We, the undersigned, are graphic designers, art directors and visual communicators who have been raised in a world in which the techniques and apparatus of advertising have persistently been presented to us as the most lucrative, effective and desirable use of our talents. Many design teachers and mentors promote this belief; the market rewards it; a tide of books and publications reinforces it.

Encouraged in this direction, designers then apply their skill and imagination to sell dog biscuits, designer coffee, diamonds, detergent, hair gel, cigarettes, credit cards, sneakers, butt toners, light beer, and heavy-duty recreational vehicles. Commercial work has always paid the bills, but many graphic designers have now let it become, in large measure, what graphic designers do. This, in turn, is how the world perceives design. The profession's time and energy is used up manufacturing demand for things that are inessential at best.
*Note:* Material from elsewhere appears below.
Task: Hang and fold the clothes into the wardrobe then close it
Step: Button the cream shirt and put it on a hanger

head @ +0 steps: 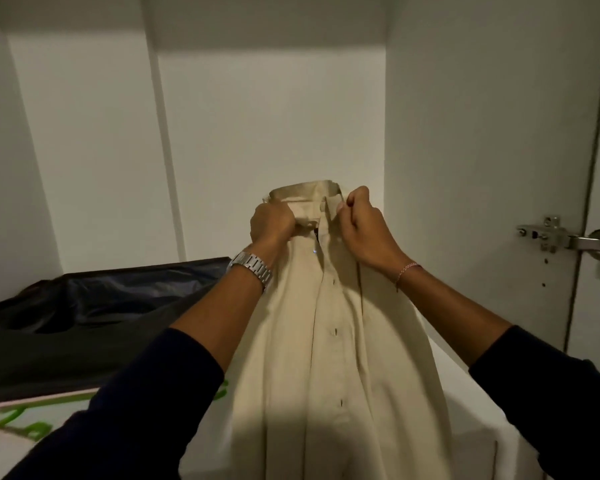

Many of us have grown increasingly uncomfortable with this view of design. Designers who devote their efforts primarily to advertising, marketing and brand development are supporting, and implicitly endorsing, a mental environment so saturated with commercial messages that it is changing the very way citizen-consumers speak, think, feel, respond, and interact. To some extent we are all helping draft a reductive and immeasurably harmful code of public discourse.

There are pursuits more worthy of our problem-solving skills. Unprecedented environmental, social and cultural crises demand our attention. Many cultural interventions, social marketing campaigns, books, magazines, exhibitions, educational tools, television programs, films, charitable causes and other information design projects urgently require our expertise and help.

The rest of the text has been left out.